The review used the framework and Preferred Reporting Items for Systematic Reviews and Meta-Analysis extension for scoping reviews (PRISMA-ScR) guidelines.15,16

The following questions guided the review process.

  1. What is respectful maternity care and how it is defined?
  2. What are current practices around respectful maternity care in South Asia?
  3. What facilitators and barriers exist in maintaining respectful maternity care in South Asia?
  4. Which populations are at a higher risk of not receiving respectful maternity care in South Asia?
  5. What actions and policies are required to support improvements in respectful maternity care in South Asia?

Eligibility and Search Strategy

Eligibility criteria comprised peer-reviewed research published in English from 2010 to 2020 that focused on experiences of women, their families, service providers, stakeholders and community (see Table 1).

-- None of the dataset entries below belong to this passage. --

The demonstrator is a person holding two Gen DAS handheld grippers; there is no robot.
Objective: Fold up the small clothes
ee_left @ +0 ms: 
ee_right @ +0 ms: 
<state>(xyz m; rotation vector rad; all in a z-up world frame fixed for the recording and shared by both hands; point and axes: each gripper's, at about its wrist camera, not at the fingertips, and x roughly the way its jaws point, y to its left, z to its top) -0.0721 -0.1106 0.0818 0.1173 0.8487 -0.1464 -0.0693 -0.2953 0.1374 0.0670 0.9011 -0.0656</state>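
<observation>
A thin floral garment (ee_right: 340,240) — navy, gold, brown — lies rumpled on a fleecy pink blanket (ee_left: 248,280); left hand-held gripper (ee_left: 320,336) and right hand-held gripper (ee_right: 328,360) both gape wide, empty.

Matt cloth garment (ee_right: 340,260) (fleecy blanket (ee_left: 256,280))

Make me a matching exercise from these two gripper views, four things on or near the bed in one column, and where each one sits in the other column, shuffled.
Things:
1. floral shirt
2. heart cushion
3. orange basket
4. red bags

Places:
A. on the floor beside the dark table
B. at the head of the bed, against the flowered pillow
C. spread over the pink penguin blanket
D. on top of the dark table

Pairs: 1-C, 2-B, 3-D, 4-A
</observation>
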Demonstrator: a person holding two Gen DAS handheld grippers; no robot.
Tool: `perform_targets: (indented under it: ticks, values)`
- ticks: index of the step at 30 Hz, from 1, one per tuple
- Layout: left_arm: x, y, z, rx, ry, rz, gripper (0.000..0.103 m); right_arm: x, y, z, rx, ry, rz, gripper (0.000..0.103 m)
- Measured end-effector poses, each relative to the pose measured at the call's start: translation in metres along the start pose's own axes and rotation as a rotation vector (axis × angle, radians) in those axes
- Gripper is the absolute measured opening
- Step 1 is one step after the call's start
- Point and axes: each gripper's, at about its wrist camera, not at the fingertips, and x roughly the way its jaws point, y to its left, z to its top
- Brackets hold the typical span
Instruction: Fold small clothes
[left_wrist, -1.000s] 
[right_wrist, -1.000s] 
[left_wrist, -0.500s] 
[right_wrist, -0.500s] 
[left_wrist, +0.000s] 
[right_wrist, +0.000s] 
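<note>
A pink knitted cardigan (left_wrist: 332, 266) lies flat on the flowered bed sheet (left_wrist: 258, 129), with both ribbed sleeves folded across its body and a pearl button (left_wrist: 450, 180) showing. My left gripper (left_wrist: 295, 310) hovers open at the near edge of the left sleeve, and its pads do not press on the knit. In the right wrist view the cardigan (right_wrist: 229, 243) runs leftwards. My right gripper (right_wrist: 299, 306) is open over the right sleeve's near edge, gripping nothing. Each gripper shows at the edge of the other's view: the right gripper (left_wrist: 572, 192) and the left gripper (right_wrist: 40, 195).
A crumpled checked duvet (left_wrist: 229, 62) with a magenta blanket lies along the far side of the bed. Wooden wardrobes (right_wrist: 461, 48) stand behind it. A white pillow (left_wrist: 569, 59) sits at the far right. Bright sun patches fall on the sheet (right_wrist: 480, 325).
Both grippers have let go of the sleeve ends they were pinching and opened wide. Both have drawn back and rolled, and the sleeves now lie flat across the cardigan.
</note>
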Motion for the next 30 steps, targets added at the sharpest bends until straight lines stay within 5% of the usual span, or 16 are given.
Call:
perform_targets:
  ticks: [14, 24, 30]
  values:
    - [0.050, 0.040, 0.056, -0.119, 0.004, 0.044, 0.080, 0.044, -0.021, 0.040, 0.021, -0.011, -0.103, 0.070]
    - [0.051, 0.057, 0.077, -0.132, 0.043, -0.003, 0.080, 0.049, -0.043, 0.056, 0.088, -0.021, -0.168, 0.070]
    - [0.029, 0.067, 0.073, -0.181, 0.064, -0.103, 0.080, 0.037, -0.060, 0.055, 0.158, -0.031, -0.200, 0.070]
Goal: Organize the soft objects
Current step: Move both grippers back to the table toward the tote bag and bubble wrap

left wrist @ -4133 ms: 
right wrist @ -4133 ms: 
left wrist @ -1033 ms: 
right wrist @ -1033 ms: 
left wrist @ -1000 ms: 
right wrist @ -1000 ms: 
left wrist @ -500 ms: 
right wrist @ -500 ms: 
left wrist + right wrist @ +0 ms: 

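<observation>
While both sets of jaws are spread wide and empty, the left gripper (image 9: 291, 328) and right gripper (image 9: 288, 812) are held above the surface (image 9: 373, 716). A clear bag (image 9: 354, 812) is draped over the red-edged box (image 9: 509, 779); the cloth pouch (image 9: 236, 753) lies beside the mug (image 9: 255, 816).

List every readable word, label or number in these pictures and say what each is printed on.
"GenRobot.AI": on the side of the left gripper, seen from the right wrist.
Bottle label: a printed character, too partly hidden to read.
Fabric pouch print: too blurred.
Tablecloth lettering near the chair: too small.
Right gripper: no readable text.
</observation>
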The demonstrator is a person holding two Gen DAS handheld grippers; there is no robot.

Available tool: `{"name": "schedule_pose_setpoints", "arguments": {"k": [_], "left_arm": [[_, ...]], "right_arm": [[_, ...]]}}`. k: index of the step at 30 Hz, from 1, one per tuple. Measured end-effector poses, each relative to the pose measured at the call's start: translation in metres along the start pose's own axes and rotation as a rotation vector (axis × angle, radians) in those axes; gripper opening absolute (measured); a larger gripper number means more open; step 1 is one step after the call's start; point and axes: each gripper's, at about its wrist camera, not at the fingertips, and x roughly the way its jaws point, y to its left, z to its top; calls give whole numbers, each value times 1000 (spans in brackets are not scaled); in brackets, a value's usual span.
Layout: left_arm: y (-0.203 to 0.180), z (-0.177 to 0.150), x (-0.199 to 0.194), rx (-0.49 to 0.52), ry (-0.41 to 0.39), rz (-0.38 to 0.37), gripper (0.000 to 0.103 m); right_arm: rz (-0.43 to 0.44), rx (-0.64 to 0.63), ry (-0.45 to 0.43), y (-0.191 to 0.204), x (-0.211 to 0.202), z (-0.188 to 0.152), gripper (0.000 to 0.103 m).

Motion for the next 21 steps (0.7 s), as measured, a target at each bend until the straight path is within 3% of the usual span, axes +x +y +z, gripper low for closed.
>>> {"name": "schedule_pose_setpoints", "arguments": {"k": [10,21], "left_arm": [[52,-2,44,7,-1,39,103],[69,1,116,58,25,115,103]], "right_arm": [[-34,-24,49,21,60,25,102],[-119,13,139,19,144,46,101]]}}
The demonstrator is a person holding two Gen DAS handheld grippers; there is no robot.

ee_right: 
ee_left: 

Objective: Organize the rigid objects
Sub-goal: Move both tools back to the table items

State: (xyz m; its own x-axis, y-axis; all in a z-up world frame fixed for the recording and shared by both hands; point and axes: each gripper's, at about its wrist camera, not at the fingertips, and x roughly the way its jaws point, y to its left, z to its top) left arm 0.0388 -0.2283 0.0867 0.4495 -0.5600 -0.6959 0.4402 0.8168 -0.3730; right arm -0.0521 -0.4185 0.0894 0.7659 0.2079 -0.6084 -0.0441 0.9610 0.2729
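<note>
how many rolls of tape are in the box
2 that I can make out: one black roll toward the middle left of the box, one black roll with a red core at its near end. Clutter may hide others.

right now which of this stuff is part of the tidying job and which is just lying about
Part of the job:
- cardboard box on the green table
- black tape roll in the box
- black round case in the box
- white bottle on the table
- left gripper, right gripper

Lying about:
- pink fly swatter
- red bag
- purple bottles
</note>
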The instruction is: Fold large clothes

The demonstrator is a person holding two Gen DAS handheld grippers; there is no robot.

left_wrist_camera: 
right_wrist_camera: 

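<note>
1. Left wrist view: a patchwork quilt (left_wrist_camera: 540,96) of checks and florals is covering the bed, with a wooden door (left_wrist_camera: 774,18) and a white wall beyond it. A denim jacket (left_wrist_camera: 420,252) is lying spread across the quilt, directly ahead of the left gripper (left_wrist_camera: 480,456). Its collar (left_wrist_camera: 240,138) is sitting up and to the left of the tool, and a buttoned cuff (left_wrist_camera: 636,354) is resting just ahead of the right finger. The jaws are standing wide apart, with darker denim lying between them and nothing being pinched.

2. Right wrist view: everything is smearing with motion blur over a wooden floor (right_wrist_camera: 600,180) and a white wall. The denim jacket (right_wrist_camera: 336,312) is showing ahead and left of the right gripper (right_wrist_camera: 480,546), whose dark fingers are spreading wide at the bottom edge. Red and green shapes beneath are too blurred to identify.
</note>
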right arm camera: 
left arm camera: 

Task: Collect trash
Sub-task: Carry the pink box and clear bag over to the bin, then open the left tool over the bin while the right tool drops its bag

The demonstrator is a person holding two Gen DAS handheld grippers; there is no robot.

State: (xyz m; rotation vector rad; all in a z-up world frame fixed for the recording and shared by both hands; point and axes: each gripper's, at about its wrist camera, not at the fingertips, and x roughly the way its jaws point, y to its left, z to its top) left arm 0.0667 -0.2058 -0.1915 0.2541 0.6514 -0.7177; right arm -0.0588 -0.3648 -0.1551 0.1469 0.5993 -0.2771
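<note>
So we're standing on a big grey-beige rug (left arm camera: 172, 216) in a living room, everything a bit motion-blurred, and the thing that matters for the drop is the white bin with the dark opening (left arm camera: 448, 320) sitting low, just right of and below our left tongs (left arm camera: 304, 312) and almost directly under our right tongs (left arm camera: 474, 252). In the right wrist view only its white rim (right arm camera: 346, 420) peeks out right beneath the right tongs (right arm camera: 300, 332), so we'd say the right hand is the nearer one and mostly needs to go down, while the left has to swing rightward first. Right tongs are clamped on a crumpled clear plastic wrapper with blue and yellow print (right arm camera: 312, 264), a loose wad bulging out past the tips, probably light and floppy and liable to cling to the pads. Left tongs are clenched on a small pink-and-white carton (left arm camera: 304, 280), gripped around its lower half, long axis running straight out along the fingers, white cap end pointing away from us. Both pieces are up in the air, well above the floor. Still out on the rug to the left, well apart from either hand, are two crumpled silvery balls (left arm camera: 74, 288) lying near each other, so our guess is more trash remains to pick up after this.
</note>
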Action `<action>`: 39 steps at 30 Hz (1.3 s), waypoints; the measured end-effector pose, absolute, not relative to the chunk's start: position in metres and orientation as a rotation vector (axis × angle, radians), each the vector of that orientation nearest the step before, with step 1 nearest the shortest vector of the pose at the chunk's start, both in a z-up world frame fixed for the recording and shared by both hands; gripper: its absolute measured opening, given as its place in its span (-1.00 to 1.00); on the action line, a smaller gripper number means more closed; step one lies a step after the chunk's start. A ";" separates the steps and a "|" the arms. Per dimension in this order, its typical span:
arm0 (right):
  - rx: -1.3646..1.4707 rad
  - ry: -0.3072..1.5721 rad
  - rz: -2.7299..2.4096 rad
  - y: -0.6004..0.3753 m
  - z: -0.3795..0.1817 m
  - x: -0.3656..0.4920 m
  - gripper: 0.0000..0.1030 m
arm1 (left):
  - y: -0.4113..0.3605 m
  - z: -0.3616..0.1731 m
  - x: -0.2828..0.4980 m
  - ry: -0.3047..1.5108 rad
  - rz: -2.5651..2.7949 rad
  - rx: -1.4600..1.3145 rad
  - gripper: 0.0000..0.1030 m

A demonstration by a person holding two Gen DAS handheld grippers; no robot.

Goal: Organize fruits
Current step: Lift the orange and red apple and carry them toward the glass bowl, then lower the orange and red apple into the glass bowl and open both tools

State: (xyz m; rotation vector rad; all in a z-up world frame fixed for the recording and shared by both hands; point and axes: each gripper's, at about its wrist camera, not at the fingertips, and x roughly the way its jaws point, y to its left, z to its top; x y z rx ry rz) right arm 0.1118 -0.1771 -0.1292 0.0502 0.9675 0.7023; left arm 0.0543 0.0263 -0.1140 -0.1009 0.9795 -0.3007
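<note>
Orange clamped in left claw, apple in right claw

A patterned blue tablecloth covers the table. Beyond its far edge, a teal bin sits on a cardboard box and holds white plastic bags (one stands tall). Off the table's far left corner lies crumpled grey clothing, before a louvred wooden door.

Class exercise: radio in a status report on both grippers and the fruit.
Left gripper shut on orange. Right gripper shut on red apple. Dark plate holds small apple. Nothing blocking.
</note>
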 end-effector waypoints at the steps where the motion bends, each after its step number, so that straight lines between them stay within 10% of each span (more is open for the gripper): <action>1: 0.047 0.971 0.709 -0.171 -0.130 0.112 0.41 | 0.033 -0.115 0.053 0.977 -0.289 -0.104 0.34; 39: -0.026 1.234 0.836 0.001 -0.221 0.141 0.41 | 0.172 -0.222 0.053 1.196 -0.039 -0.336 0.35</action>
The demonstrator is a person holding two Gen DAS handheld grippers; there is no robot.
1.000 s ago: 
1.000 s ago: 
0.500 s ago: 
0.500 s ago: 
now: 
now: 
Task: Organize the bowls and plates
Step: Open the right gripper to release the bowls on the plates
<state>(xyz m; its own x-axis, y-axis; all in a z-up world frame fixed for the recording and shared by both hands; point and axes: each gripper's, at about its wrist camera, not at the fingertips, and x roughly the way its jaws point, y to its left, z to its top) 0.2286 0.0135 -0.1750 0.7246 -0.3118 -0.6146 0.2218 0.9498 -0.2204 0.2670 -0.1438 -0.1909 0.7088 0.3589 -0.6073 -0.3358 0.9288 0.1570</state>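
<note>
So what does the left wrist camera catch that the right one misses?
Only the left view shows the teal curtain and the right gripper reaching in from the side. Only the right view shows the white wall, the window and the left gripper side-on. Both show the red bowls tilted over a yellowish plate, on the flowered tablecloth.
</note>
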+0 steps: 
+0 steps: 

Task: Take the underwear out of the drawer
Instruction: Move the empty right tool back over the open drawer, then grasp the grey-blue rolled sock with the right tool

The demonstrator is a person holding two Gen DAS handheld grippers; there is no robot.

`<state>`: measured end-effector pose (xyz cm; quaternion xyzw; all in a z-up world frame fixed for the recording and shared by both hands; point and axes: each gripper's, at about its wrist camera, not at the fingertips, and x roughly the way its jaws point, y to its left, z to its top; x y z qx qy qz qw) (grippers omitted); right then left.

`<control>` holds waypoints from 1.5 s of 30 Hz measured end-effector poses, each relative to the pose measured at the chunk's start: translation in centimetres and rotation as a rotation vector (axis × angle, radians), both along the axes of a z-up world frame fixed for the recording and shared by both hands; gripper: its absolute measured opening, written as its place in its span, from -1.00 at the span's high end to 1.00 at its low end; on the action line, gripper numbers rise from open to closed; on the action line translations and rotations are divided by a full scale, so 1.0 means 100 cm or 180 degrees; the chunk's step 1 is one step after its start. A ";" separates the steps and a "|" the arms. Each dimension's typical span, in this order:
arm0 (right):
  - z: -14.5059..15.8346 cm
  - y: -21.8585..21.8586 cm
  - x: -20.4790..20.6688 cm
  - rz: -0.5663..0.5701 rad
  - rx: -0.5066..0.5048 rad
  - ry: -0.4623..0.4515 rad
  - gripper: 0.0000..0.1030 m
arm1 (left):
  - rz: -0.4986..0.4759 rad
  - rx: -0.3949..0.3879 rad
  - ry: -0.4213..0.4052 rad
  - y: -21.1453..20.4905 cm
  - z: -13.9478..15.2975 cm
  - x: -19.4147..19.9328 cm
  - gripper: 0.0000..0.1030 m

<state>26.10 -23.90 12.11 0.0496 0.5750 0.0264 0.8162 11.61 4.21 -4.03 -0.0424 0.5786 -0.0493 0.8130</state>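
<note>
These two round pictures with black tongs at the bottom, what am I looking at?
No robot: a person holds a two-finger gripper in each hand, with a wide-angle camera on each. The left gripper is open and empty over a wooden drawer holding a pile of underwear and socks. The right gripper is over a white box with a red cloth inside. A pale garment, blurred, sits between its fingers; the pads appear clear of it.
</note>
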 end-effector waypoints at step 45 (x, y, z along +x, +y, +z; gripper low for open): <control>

Table 1 Inclusion and Exclusion Criteria of Studies

An initial limited search of MEDLINE and CINAHL was conducted, followed by a brief analysis of the text words contained in the title and abstract of retrieved papers. A second search using identified keywords and index terms was undertaken across all included databases. Thirdly, the reference list of identified reports and articles from full-text sources included in the screening review was then searched for additional sources. Search terms for CINAHL, EMBASE, PubMed, Medline, SCOPUS and Cochrane databases related to pregnancy and childbirth; professional and other birth support role; attributes of care; and country location and included maternity OR maternal OR pregnant* OR childbirth OR birth* OR antenatal OR perinatal OR postnatal AND midwife* OR midwives OR obstetric* OR “healthcare provider” OR “health care provider” OR “healthcare professional” OR “health care professional” OR “health volunteer” OR “birth attendant” AND “health services” OR “models of care” OR “health system” OR “health practice” OR community OR healthcare OR “health care” OR “health practice” AND respect* OR dignity OR woman-centred OR “woman centred” OR “client centred” OR “person centred” OR “culturally safe” OR quality OR compassion* OR holistic OR disrespect* OR abuse OR discrimination OR stigma AND “South Asia” OR “South Asian” OR Afghanistan* OR Bangladesh* OR Bhutan* OR India* OR Maldives OR Nepal* OR Pakistan* OR “Sri Lanka” OR Sri Lanka*.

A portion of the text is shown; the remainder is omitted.